▶ **Brief**
Both the line with "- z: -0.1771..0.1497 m" and the line with "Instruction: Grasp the" in the records below must appear in the output, along with every line between them, exactly and with nothing added.

▶ **Exercise data**
===============

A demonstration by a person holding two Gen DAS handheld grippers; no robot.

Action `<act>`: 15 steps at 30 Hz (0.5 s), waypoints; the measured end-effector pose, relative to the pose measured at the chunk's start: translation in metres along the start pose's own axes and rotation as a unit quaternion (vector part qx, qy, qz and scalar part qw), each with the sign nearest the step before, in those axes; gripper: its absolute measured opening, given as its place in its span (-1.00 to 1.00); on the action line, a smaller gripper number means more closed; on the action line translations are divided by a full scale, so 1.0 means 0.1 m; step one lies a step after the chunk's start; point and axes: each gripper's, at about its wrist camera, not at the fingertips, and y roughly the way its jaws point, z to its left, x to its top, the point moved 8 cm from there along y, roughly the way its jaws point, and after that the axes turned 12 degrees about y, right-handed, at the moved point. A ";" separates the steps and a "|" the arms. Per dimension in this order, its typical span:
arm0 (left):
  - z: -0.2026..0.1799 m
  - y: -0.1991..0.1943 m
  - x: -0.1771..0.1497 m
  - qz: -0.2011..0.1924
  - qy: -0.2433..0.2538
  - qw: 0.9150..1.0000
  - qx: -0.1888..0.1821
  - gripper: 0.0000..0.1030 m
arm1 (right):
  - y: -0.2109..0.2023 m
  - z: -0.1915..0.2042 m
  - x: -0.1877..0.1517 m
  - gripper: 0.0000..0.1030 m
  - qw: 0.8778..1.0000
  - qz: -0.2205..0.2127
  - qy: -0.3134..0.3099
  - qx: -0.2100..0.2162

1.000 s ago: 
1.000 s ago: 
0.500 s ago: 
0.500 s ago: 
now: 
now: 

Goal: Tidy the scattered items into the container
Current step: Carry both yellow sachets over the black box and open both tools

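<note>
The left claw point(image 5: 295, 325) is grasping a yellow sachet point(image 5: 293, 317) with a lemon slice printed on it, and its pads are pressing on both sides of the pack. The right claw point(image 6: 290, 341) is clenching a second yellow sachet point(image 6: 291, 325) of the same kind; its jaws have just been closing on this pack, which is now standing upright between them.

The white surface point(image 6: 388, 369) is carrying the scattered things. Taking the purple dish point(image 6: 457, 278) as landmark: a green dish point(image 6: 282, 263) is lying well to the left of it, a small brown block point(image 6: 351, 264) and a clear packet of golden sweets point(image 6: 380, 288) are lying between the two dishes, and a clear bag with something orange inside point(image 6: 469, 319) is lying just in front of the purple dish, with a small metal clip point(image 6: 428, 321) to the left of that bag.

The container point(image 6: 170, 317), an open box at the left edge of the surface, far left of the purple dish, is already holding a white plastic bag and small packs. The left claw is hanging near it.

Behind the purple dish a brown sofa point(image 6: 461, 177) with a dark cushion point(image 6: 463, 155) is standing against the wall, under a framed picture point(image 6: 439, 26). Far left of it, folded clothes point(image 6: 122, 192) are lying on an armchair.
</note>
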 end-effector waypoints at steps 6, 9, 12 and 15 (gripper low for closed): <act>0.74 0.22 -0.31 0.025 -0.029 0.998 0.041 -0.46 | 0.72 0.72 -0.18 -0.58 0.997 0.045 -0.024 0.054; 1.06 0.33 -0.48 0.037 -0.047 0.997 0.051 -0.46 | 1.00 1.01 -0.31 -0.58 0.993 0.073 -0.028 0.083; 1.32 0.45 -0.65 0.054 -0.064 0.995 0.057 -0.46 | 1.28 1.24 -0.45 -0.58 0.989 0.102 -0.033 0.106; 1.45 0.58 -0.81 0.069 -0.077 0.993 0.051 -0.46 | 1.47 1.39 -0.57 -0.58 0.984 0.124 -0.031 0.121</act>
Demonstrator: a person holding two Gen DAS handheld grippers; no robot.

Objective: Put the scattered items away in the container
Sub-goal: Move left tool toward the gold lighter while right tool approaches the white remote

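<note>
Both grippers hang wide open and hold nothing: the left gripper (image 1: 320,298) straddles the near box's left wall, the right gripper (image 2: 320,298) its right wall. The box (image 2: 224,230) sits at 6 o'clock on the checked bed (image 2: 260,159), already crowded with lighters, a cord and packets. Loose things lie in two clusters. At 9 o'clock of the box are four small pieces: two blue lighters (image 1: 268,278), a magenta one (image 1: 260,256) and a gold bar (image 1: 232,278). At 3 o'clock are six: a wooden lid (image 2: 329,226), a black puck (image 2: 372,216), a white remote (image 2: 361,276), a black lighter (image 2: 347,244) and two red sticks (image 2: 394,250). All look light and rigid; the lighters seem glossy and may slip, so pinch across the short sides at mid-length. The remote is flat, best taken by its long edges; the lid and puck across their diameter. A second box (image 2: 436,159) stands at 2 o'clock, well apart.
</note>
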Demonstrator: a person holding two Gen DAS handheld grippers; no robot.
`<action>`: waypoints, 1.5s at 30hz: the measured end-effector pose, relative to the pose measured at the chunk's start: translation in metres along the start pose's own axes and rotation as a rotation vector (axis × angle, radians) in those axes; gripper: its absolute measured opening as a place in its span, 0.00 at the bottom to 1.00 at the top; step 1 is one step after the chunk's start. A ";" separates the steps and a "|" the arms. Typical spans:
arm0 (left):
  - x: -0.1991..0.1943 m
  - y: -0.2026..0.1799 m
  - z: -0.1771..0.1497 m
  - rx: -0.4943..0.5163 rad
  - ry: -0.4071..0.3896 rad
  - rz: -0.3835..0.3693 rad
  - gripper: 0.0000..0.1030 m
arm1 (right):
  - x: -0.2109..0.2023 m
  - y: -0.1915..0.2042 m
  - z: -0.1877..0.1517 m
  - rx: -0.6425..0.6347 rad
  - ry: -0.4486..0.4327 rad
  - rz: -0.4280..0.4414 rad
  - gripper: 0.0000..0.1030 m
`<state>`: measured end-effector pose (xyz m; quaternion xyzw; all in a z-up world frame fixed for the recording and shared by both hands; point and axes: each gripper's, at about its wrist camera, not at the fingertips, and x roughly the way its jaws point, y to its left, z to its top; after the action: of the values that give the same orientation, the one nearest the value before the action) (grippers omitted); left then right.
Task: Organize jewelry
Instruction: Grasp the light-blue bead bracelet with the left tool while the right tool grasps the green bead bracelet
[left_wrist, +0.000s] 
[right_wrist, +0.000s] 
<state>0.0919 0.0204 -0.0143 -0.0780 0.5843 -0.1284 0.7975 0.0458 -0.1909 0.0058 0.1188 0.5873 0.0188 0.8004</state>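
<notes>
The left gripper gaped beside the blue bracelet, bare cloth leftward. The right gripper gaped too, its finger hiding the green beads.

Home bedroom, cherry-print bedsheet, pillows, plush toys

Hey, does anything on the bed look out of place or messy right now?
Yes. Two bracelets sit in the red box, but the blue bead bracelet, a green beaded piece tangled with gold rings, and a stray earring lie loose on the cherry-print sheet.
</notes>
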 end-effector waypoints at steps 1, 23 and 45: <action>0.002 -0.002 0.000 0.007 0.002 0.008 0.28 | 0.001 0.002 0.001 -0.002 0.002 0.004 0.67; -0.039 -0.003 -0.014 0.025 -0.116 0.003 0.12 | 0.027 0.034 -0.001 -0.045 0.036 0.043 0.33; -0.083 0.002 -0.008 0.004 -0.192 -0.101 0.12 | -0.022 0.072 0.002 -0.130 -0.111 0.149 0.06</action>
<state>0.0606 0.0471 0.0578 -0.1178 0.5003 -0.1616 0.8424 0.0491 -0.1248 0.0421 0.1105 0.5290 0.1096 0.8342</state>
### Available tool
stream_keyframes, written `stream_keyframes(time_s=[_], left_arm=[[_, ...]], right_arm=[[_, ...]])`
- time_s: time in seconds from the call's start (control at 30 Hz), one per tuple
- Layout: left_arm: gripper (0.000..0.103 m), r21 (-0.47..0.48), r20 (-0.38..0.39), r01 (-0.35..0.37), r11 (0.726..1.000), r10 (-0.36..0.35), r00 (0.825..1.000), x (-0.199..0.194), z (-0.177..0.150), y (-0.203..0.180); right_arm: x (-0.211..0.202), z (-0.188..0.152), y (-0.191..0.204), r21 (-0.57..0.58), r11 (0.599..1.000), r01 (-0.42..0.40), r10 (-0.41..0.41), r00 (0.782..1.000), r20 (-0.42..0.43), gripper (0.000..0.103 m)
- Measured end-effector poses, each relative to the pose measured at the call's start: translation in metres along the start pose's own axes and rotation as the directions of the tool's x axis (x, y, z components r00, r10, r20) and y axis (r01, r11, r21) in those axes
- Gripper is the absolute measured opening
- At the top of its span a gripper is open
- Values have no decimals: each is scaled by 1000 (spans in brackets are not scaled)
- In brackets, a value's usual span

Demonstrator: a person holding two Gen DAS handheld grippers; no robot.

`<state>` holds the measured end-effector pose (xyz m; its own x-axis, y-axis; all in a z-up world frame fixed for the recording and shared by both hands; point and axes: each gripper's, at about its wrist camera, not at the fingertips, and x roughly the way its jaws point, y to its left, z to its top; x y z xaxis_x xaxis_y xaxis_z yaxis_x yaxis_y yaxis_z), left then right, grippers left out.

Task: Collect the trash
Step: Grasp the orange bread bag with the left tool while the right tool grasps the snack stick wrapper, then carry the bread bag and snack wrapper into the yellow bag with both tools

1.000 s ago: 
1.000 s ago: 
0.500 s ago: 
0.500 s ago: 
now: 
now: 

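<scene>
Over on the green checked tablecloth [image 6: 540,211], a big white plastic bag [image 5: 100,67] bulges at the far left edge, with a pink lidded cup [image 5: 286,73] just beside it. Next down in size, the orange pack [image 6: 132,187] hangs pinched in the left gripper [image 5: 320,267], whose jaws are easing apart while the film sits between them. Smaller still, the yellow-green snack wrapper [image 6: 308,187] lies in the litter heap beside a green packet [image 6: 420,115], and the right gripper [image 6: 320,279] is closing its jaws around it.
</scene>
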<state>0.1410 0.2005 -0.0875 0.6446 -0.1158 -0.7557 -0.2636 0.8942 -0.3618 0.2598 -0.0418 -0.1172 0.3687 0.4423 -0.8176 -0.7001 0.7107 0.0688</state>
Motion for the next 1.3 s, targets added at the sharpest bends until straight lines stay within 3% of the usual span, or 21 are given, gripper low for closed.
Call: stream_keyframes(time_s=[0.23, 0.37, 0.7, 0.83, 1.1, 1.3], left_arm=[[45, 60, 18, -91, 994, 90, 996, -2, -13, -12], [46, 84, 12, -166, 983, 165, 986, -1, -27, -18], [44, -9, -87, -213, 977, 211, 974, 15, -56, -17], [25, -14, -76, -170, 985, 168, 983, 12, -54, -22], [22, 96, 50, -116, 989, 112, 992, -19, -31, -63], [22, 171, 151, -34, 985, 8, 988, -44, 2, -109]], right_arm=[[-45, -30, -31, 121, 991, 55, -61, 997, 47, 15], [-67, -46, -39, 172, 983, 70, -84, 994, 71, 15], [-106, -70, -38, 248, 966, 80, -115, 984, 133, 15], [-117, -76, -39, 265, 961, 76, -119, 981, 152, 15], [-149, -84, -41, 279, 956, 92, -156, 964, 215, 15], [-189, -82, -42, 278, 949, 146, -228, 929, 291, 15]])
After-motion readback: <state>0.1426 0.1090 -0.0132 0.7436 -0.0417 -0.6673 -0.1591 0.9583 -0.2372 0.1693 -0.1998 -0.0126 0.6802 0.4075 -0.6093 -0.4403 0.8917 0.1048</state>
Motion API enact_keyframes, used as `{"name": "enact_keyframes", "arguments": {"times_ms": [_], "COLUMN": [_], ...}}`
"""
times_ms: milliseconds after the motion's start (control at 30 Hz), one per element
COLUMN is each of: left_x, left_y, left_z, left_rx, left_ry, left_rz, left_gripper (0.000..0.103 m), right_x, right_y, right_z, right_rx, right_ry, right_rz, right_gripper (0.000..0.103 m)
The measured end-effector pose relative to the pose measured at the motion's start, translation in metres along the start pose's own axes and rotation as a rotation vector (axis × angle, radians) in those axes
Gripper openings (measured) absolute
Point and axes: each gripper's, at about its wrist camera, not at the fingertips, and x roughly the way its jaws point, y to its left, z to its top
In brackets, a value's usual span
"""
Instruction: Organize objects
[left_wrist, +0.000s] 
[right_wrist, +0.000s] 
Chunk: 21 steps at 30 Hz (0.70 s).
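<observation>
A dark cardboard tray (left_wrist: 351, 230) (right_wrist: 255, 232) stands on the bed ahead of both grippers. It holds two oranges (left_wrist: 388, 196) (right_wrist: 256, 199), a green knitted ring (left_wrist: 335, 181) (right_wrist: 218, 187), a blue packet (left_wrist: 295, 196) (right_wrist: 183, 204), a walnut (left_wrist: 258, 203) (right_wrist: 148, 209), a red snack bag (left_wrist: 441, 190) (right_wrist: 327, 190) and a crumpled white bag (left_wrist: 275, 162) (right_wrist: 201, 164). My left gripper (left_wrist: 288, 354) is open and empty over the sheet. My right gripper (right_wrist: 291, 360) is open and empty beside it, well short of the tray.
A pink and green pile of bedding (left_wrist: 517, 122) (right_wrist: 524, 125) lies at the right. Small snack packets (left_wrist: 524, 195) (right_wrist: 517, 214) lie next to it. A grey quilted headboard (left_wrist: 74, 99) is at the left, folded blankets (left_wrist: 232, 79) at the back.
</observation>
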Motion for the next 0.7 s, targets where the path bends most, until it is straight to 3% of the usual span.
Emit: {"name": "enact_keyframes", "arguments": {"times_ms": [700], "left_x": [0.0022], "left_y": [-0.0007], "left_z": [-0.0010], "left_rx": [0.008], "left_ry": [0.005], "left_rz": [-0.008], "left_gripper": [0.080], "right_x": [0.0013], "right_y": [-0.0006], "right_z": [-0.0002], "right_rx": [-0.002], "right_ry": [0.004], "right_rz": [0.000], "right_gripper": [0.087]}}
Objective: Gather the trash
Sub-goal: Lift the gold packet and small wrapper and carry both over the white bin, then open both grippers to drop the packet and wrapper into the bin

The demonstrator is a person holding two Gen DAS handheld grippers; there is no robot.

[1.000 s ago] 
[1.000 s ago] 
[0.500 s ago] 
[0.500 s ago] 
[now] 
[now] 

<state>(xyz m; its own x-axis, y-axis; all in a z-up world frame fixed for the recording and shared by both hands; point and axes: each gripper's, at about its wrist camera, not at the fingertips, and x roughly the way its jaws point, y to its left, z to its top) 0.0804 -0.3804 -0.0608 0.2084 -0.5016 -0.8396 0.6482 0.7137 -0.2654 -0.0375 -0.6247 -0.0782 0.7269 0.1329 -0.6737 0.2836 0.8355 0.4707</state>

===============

▶ **Answer to the exercise**
  - z: -0.1771..0.1497 m
  - rx: -0.4943..0.5163 rad
  - ry: -0.4071..0.3896 rad
  - rz: -0.3835..0.3693 rad
  - gripper: 0.0000..0.1030 m
arm1 (right):
  - x: -0.2109..0.2023 m
  - y: -0.1915..0.2042 m
  - z: -0.1877..0.1517 m
  - rx: -0.6425..0.6347 rad
  - ry: -0.4486..0.4327 rad
  - rz: -0.4280..0.4414 rad
  - gripper: 0.0000..0.1030 m
`<state>`: measured end-effector pose (xyz m; quaternion xyzw; all in a z-up world frame fixed for the recording and shared by both hands; point and axes: each gripper's, at about its wrist camera, not at the fingertips, and x roughly the way its jaws point, y to its left, z to its top; after the action: of the values that give the same orientation, the one nearest the value before the action) (grippers omitted); left then right.
Task: Organize jewelry
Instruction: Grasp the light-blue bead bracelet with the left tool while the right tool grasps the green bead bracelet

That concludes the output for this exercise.